セダンは電子制御のACD(アクティブセンターデファレンシャル)やAYC(アクティブヨーコントロール)を駆使し、4WDながらオンロードを速く走れるスポーツモデルとして仕上げていた。しかし、エボワゴンはAYCを与えられなくても自由自在のハンドリングを示していたのだ。いまでもエボワゴンを上まわるハンドリングの4WDは存在しないといっても過言ではないほど、その走りは秀逸だった。
車体剛性不足もリヤサスペンション取り付け点剛性を高めることで確保。じつは荷室を横切る位置にストラットバーを取り付ける策も講じられたが、それを外してもハンドリングの良さは影響を受けなかった。分析結果として、ワゴン化することで前後重量配分が最適化でき、リヤサスペンションが高い接地性を確保できたことがもっとも好影響していた。そのことから、後に続くランエボXでは、エボワゴン並みの前後重量配分を実現すべくデザインされ、重いバッテリーをリヤトランク内アクスル上に配置するなどの策が講じられたが、それでもエボワゴンの前後重量配分には及ばなかった。

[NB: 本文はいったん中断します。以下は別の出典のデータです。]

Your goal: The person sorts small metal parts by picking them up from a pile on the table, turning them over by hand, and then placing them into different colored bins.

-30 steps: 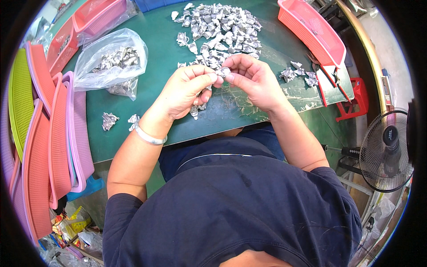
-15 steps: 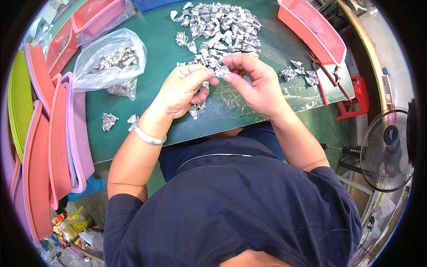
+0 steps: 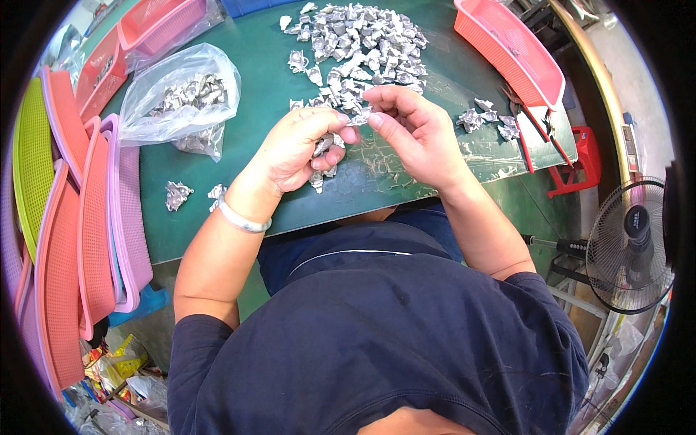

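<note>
My left hand point(image 3: 293, 148) is closed, with a small silvery metal part point(image 3: 324, 144) in its curled fingers. Its thumb and forefinger meet at the near edge of another such part point(image 3: 359, 117). On the other side of that part, my right hand point(image 3: 424, 138) has its thumb tip against it, the fingers bent above. Exactly how the right fingers grip it is partly hidden. Just beyond both hands spreads a large heap of the same irregular metal parts point(image 3: 370, 40) on the green table point(image 3: 254, 72).
A clear plastic bag point(image 3: 138, 109) of metal parts stands left, with a loose part point(image 3: 177, 196) nearer me. Red-handled pliers point(image 3: 525, 141) lie right, beside a few parts point(image 3: 475, 119) and a pink basket point(image 3: 518, 58). Stacked baskets point(image 3: 61, 268) flank the left; a fan point(image 3: 631, 239) stands right.
The right thumb and the part between my hands have shifted slightly. The left fingers have opened a little, showing more of the part inside them. The heap looks unchanged.
</note>
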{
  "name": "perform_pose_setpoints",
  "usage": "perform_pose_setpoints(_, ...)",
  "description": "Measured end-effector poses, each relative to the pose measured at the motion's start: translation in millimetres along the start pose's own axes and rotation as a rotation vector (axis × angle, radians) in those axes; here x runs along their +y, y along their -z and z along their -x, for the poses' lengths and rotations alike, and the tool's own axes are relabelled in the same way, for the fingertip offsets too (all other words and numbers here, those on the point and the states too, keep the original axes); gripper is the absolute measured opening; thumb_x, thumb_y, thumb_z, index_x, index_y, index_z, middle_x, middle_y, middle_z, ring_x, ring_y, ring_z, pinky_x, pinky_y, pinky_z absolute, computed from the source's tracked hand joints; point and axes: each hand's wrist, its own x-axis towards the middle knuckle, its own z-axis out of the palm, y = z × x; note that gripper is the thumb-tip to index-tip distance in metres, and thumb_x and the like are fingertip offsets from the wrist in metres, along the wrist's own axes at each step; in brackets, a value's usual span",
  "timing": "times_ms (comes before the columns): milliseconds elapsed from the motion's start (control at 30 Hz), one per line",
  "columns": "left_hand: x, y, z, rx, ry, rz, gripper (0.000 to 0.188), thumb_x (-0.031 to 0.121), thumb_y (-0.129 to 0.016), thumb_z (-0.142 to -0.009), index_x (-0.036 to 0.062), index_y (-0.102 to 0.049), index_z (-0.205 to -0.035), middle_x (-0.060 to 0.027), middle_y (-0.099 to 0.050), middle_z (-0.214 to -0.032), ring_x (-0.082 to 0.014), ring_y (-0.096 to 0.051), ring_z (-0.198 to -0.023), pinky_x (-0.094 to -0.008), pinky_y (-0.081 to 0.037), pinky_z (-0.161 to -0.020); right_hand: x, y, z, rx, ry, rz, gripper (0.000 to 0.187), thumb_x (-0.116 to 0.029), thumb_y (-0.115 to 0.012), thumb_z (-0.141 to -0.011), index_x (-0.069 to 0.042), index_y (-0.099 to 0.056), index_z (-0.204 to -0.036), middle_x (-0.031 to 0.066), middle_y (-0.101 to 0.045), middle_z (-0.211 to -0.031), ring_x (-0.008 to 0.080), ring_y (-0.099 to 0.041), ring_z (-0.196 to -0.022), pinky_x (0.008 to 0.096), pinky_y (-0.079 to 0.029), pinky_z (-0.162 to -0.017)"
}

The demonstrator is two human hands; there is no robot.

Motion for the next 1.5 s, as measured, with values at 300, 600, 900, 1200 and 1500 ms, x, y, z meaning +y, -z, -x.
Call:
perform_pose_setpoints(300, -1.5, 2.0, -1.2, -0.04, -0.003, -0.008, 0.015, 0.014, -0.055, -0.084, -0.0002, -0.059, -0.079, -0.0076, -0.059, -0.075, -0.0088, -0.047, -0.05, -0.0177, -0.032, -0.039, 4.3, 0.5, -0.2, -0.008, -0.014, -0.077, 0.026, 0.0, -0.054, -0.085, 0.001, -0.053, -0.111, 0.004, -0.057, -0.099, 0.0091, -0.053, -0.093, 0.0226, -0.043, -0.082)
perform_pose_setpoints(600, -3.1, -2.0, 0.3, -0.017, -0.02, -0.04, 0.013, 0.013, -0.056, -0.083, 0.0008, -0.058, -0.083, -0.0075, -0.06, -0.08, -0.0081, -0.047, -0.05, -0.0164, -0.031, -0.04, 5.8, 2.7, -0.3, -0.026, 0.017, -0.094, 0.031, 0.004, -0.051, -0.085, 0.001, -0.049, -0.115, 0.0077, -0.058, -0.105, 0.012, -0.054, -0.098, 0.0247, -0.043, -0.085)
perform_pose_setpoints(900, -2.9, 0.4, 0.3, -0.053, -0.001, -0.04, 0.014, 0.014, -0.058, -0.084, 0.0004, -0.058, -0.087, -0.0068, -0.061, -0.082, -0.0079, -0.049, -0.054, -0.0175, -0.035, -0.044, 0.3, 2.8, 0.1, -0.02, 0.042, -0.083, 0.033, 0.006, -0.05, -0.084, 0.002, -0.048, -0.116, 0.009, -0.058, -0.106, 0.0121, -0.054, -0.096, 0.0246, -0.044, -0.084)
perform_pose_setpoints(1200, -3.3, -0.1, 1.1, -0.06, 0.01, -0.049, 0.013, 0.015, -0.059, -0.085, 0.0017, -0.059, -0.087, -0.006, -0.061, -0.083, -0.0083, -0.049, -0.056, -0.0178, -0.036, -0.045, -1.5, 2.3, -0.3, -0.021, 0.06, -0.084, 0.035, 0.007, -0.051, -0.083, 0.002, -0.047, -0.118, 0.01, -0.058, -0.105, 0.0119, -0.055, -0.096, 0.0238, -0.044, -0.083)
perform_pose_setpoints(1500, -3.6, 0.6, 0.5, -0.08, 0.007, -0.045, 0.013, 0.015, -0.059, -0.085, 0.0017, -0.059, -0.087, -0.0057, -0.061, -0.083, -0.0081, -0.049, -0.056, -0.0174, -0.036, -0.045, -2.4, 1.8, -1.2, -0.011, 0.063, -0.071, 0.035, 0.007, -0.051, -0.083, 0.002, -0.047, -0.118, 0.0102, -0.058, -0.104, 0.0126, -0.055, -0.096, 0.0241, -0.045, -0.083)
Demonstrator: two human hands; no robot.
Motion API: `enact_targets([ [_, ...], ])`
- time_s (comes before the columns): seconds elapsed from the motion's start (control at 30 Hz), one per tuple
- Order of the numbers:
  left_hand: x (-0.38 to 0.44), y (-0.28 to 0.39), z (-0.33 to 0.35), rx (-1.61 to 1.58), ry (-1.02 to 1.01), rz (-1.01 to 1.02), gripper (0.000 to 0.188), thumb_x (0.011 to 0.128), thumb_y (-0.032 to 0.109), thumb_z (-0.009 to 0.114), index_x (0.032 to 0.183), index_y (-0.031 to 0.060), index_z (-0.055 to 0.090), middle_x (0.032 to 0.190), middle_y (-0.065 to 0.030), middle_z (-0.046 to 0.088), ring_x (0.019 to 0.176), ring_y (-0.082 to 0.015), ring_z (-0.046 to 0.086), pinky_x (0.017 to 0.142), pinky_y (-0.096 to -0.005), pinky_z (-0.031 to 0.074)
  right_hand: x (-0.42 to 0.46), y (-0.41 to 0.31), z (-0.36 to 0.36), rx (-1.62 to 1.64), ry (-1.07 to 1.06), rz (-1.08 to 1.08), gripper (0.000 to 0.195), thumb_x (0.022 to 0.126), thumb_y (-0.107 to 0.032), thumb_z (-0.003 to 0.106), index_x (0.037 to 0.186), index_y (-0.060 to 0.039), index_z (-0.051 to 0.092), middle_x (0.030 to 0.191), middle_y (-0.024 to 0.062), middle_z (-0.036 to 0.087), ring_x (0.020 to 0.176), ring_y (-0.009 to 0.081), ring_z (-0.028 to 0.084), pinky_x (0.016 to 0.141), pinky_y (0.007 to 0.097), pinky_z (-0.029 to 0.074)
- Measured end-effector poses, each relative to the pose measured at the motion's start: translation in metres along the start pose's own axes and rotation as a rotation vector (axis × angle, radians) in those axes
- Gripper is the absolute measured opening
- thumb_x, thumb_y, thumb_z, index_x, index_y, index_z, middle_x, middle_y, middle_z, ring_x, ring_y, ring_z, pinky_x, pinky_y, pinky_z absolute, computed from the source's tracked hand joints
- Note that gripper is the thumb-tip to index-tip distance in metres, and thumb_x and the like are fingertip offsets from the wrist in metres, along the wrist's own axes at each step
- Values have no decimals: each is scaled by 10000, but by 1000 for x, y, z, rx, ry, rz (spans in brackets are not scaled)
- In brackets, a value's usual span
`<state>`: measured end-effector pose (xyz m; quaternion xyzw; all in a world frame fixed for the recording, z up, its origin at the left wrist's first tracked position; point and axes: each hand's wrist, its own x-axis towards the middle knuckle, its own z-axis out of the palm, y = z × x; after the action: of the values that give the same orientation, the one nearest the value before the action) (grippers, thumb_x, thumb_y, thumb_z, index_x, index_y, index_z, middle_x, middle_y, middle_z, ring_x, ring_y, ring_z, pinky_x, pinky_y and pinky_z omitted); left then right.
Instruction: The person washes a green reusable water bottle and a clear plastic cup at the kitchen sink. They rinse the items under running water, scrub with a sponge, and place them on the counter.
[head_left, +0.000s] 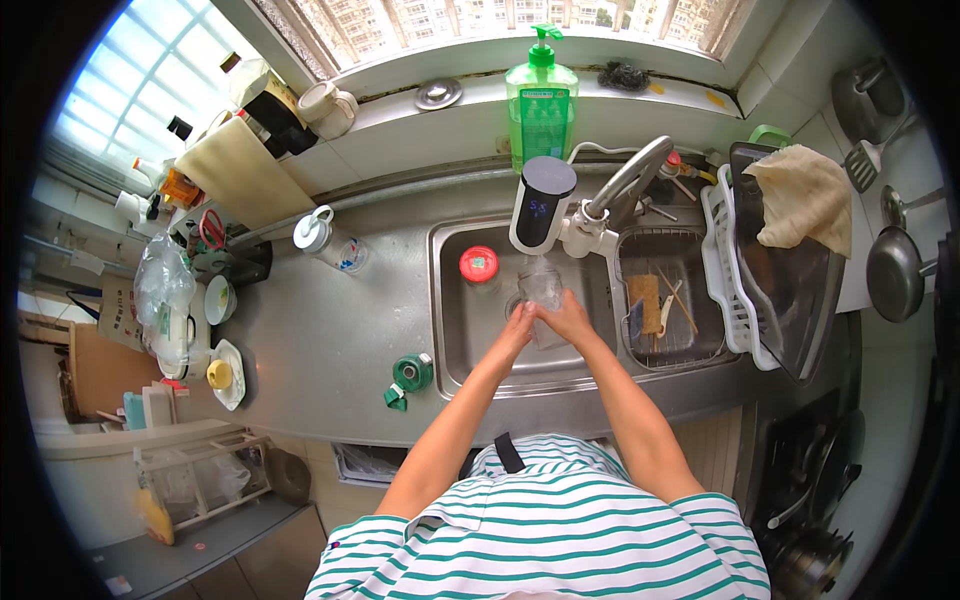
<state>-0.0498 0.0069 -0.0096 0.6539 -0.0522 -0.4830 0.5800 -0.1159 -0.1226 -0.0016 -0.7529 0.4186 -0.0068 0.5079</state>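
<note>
Over the stainless steel sink (472, 352), a clear bottle (545, 289) stands beneath the electric faucet (541, 202), whose display is lit. Water runs from the faucet towards its mouth. My right hand (566, 316) grips the bottle from the right. At the bottle's left side is my left hand (519, 328), touching it and my right hand; how firmly it holds is unclear. A jar with a red lid (478, 265) sits at the sink's upper left. On the counter left of the sink lies a green bottle cap with a strap (411, 373).
A clear bottle with a white lid (330, 240) is on the steel counter (330, 322). Behind the faucet stands a green soap pump bottle (541, 112). A wire basket (671, 349) holding a sponge is right of the sink, beside a white dish rack (731, 277).
</note>
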Motion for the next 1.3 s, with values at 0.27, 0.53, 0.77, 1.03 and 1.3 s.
enact_targets([
  [0.27,-4,47,21,303,-199,-271,932,819,657,473,1362,-62,234,1289,-239,410,1156,-281,494,912,-434,452,2,30,-9,312,-378,405,727,835,-620,466,1140,41,473,901,139,568,786,236,598,572,356,516],
  [0.53,10,22,5,159,-198,-386,803,863,595,461,1327,-44,320,1187,-181,487,921,-231,612,772,-399,523,-20,6,-17,365,-514,444,831,835,-654,415,1267,54,359,942,160,541,742,240,591,509,382,527],
  [0.77,6,38,-6,-93,-244,-63,759,811,318,692,1356,4,267,1269,-130,433,1124,-196,472,925,-374,414,-5,25,-14,481,-266,-71,700,816,-318,638,1322,28,300,1109,137,533,970,197,559,839,321,470],
  [1.03,18,79,-9,21,-151,295,712,646,186,813,1206,52,394,1161,-87,502,1080,-189,486,936,-343,392,0,-27,-32,690,-430,-248,693,780,-79,617,1388,-57,286,1315,62,411,1201,154,382,969,294,350],
  [1.3,30,91,1,204,-9,386,778,557,168,864,1167,20,404,1140,-101,514,1070,-188,507,912,-345,427,7,-11,-17,996,-227,-118,508,943,-274,413,1377,-26,323,1391,98,377,1285,193,349,1049,327,286],
])
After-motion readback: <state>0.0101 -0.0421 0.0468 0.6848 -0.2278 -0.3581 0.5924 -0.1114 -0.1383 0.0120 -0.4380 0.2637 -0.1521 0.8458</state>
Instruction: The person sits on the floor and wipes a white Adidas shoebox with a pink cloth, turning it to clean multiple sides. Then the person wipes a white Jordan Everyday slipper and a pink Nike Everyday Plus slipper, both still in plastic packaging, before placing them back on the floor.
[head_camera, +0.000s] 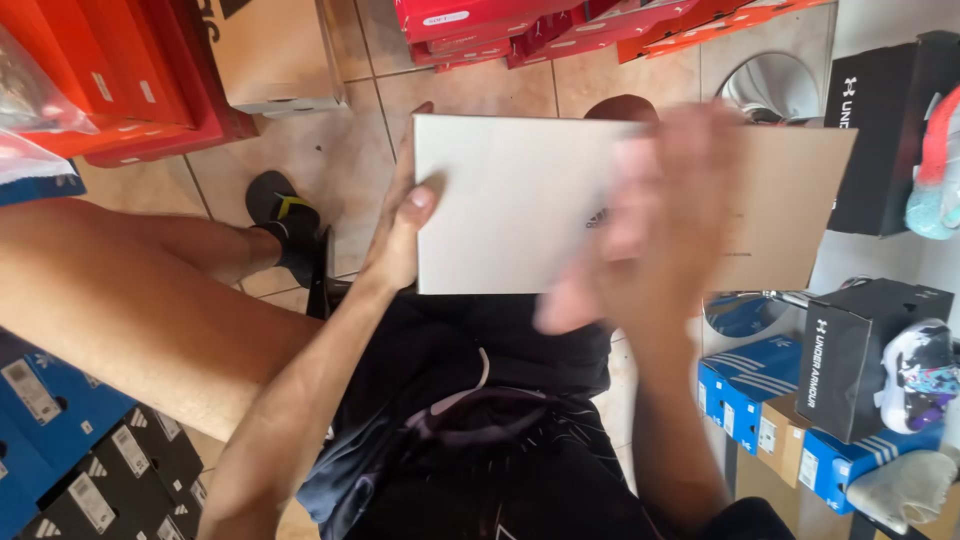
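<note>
A plain light-brown cardboard shoe box (510, 205) lies flat above my lap, its long side across the view. My left hand (402, 225) grips its left edge, thumb on top and fingers under it. My right hand (655, 215) is blurred with motion over the box's right half, fingers spread; whether it touches the lid I cannot tell. My legs in black shorts (470, 420) are below, and one foot in a dark sandal (285, 225) rests on the tiled floor.
Red shoe boxes (110, 70) are stacked at the top left and along the top (560, 25). Blue and black boxes (70, 440) lie at the lower left. On the right are black boxes (850, 355), blue boxes (750, 385) and loose shoes (920, 375).
</note>
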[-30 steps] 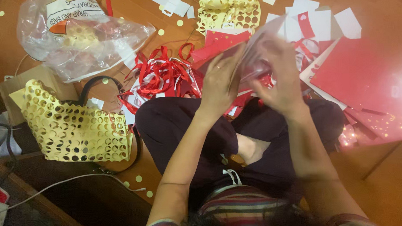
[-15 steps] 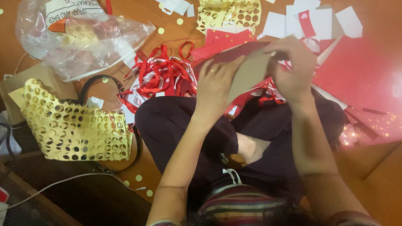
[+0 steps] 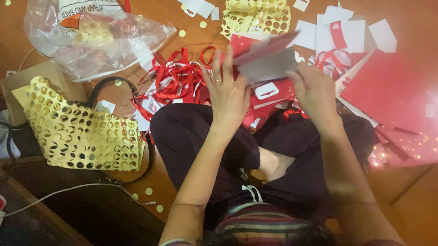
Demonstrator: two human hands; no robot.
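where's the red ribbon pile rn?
Head view, upper centre: the ribbon pile lies on the floor just left of the left hand, between the plastic bag and the person's knee.
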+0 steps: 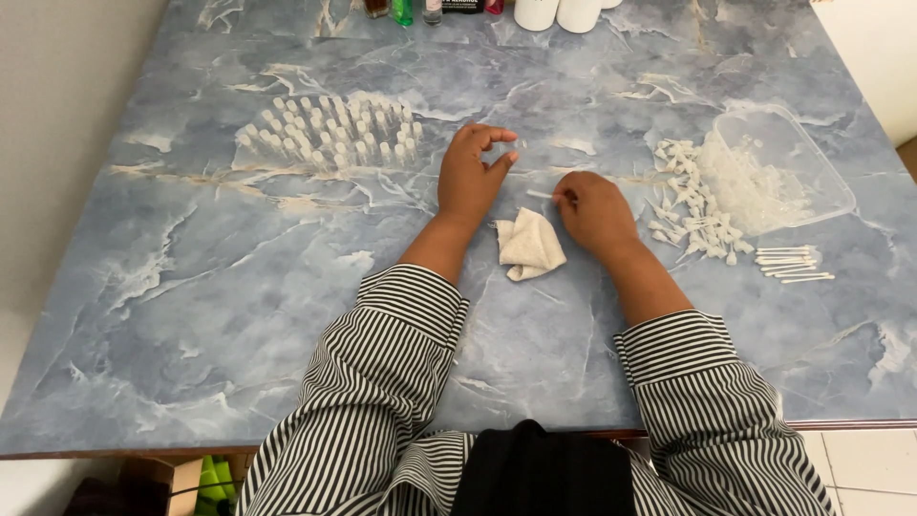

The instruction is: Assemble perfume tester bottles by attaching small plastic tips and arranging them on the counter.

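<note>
a blue marbled stone-look bench [239, 306] carries the rest. at its far edge stand two white round containers [559, 13] and a row of small coloured bottles [415, 10]. a crumpled beige cloth [528, 245] lies near the bench's middle.

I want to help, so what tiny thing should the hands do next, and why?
Probably bring the swab tip to the small clear vial. The right hand pinches the swab, pointing left, and the left hand holds the vial between thumb and finger just above it. They are close but apart, so a short move should join them.
</note>
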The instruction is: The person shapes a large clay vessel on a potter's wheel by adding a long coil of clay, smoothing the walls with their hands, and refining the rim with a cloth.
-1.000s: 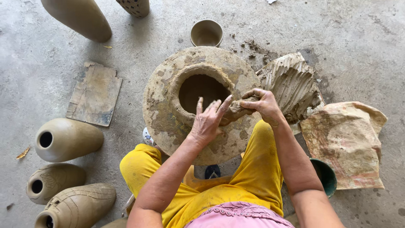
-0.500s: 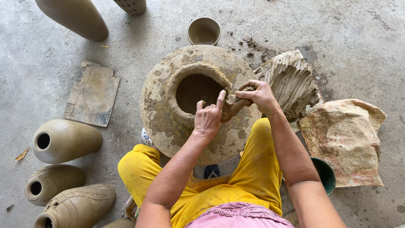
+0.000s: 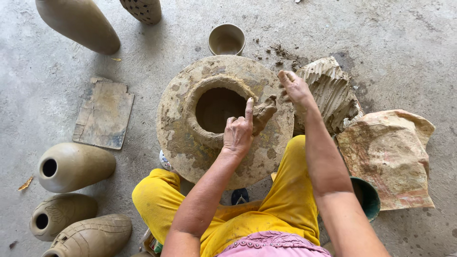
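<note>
A wet clay pot with a round open mouth stands on a clay-smeared round turntable between my knees. My left hand rests on the pot's right rim, index finger stretched out, pressing a lump of clay against the wall. My right hand hovers just right of the lump with fingers apart, holding nothing, above the turntable's edge and beside a ridged block of raw clay.
A small clay cup stands behind the turntable. Finished vases lie at the left and top left. A flat board, a stained cloth and a green bucket are also on the concrete floor.
My right hand let go of the clay lump and moved up to the right. My left hand shifted onto the rim and now presses the lump alone.
</note>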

フロントエンジン横置きFFベース車では前後重量配分が悪いので、ワゴンボディを乗せることでハンドリングも改善されるという事象が起こることが認知されたのだ。
近年でもメルセデスAMG A 45(35)には、セダン、HB、シューティングブレークの3タイプのボディをラインアップしていて、速さのHBをシューティングブレークがハンドリングと空力で上まわる走りの好特性を見せているのだ。